• [Records to process]
☆ ☆ ☆ ☆ ☆ ☆ ☆
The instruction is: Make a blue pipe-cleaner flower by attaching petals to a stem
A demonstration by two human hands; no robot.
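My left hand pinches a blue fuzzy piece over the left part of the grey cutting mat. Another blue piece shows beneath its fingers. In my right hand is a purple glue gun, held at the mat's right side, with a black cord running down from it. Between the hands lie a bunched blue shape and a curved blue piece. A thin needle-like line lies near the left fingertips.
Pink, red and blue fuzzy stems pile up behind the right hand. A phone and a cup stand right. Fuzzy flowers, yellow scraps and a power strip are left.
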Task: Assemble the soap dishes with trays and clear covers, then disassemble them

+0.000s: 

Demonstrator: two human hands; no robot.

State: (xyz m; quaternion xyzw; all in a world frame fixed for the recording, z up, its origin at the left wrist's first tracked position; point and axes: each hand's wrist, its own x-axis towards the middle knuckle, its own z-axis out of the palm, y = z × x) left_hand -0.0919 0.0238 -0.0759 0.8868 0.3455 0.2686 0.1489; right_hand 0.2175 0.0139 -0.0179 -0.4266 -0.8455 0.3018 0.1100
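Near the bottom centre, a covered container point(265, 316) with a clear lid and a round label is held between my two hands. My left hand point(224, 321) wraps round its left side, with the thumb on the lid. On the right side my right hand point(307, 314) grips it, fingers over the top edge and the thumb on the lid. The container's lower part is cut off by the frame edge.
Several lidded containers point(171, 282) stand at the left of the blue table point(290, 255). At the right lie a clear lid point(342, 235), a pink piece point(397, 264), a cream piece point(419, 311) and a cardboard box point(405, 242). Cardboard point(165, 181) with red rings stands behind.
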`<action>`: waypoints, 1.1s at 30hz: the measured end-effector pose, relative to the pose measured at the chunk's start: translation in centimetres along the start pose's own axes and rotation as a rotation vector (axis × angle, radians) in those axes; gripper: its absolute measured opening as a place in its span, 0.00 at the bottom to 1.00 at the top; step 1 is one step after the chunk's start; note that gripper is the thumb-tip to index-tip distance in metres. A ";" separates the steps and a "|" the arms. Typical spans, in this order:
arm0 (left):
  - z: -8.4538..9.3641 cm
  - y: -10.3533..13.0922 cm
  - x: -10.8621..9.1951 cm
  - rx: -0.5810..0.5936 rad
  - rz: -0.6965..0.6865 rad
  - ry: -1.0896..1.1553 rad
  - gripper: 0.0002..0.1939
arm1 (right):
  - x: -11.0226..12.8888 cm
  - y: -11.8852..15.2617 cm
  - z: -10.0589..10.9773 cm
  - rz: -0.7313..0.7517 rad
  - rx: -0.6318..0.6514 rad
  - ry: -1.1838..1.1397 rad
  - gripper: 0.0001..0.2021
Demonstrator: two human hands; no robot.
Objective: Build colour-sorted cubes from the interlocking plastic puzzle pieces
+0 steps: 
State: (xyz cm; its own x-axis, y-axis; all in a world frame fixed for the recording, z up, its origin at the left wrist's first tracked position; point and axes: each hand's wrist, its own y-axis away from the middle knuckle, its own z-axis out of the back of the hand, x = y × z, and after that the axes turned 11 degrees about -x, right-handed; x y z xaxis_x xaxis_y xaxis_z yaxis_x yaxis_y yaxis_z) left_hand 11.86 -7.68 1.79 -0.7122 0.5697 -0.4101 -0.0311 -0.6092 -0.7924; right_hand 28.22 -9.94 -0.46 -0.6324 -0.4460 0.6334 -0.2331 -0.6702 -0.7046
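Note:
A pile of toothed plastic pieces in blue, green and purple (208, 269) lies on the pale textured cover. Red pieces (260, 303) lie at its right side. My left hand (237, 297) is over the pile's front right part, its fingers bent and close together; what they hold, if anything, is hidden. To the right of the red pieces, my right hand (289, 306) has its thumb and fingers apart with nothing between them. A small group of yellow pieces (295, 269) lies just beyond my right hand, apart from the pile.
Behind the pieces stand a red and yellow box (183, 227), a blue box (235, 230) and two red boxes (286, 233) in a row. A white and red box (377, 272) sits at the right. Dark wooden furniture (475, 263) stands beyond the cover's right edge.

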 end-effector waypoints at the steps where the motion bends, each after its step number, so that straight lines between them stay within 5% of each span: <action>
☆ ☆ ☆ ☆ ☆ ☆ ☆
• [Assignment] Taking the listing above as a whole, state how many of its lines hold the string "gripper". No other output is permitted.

• [Exercise result] 3